YOUR ASSIGNMENT. When a line of the records below contains the string "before", copy that whole line.

SUPPLIED RECORDS.
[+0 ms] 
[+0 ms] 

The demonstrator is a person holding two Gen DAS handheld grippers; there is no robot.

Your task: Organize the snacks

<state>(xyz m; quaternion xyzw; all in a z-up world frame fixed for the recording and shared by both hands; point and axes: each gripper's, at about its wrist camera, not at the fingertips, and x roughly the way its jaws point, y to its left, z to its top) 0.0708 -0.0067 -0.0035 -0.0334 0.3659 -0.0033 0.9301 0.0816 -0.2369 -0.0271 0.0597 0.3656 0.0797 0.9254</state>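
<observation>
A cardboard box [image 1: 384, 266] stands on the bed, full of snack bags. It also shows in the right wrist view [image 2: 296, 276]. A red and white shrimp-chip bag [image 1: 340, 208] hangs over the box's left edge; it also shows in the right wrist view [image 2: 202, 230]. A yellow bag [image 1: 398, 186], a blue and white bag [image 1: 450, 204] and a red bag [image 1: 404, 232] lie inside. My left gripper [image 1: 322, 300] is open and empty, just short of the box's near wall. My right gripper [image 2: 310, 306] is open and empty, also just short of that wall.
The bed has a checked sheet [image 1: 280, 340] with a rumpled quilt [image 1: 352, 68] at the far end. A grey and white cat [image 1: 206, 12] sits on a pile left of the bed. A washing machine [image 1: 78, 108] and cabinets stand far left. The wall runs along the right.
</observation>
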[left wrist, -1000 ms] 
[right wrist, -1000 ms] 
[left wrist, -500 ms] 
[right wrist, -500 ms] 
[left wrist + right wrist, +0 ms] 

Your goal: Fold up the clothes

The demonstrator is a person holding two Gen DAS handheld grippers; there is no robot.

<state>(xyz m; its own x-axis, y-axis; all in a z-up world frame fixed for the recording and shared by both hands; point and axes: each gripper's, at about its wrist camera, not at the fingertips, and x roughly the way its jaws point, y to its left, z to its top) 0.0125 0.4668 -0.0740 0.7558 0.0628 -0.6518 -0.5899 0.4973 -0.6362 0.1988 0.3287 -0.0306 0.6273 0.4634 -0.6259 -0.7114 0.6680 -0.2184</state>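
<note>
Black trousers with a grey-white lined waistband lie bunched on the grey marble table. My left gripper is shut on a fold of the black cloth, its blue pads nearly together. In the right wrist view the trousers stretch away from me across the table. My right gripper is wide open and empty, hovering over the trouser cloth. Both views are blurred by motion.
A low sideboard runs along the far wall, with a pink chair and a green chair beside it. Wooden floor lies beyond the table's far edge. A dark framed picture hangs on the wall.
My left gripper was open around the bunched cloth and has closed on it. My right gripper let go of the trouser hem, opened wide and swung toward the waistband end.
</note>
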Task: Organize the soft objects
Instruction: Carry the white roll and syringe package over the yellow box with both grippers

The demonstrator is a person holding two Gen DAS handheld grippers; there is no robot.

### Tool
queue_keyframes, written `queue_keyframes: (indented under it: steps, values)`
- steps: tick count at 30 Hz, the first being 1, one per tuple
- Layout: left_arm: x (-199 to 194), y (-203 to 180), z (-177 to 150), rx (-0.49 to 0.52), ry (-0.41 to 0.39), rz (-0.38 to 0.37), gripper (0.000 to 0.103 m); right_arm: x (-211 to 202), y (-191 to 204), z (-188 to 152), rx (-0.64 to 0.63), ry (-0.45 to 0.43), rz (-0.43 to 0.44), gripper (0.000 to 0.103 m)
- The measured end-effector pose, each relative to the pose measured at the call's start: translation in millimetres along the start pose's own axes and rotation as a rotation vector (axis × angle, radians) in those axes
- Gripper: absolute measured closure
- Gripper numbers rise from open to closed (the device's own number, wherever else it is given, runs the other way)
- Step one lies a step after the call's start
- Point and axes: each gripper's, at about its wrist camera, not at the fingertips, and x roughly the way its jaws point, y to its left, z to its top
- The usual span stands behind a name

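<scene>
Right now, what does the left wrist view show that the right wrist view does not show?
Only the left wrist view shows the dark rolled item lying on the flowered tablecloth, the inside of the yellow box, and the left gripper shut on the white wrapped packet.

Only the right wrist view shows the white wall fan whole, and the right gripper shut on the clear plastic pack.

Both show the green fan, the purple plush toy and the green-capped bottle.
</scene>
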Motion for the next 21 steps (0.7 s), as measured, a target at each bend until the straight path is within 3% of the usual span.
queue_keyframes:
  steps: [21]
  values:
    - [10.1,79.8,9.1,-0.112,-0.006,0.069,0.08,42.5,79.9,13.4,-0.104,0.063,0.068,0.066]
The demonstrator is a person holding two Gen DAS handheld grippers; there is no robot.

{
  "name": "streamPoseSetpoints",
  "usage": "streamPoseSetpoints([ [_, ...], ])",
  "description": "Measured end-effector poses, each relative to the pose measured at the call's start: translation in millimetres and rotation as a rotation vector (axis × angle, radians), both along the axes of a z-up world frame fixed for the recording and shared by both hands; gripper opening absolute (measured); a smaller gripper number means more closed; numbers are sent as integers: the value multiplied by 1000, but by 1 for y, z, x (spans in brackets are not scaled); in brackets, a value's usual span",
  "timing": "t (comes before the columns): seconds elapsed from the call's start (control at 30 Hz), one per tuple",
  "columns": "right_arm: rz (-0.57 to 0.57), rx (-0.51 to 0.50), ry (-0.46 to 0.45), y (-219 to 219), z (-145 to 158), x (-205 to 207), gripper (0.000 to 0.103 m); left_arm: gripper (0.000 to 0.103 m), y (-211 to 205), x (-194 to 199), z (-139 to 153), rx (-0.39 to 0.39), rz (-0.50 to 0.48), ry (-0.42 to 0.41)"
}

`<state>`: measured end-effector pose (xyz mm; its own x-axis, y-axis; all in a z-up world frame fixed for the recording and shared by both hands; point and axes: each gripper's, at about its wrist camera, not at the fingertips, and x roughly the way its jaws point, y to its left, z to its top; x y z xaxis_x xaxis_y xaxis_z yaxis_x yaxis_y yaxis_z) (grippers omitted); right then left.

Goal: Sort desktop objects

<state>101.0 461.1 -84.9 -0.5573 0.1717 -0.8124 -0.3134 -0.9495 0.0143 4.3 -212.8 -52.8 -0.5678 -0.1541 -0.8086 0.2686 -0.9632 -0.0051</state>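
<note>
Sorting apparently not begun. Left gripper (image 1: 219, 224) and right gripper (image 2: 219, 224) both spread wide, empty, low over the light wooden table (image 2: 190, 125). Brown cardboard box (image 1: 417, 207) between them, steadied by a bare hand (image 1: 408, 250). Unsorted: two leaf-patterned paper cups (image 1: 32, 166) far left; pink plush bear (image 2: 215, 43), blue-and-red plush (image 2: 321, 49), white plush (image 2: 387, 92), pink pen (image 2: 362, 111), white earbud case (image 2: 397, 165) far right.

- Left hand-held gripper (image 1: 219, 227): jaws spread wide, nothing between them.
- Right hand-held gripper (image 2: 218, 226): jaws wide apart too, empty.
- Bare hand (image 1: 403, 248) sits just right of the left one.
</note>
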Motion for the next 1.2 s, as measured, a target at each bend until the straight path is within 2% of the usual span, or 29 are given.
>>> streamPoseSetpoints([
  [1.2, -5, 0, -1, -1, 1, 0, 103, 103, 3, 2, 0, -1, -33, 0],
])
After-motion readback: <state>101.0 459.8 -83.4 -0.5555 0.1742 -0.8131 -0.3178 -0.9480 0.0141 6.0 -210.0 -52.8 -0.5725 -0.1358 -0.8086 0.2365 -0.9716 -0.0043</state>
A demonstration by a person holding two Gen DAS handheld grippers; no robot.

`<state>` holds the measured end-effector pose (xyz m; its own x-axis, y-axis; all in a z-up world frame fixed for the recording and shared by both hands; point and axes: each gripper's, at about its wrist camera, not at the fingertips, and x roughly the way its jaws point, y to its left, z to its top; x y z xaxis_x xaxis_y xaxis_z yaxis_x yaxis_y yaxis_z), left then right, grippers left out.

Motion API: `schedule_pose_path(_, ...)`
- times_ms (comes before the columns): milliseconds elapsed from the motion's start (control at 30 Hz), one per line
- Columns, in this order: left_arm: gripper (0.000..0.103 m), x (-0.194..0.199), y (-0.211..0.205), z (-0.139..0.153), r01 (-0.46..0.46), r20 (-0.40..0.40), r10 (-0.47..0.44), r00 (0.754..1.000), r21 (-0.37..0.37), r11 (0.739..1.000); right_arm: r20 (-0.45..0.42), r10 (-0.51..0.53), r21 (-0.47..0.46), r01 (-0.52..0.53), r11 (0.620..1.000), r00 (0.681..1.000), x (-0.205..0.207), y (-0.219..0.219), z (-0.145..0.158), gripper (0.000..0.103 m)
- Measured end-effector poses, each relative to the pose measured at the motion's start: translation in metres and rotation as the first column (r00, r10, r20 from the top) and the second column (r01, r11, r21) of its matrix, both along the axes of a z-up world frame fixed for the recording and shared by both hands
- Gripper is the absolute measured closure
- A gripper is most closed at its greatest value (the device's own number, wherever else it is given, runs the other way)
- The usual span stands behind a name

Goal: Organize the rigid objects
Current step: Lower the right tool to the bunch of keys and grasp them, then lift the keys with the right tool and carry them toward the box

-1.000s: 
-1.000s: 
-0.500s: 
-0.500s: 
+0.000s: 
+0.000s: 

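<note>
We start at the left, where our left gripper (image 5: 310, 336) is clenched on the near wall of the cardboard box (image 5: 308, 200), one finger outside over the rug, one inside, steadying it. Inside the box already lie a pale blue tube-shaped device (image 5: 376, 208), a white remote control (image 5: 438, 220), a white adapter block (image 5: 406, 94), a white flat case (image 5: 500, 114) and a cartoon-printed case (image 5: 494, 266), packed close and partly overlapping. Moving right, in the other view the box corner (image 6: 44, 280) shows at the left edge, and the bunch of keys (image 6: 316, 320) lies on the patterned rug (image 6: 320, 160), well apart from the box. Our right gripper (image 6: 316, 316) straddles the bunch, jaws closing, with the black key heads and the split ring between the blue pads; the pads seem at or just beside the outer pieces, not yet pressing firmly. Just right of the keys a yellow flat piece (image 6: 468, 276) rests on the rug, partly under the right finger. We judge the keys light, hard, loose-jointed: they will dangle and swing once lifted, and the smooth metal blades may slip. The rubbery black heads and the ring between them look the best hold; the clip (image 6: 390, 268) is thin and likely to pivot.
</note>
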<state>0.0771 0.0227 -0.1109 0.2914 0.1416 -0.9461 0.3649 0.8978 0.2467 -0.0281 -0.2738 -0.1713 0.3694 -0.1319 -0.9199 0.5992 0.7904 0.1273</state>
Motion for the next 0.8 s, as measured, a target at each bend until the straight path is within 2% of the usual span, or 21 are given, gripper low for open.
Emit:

RESPONSE.
  "timing": "t (comes before the columns): seconds elapsed from the call's start (control at 30 Hz), one per tuple",
- times_ms (comes before the columns): milliseconds elapsed from the motion's start (control at 30 Hz), one per line

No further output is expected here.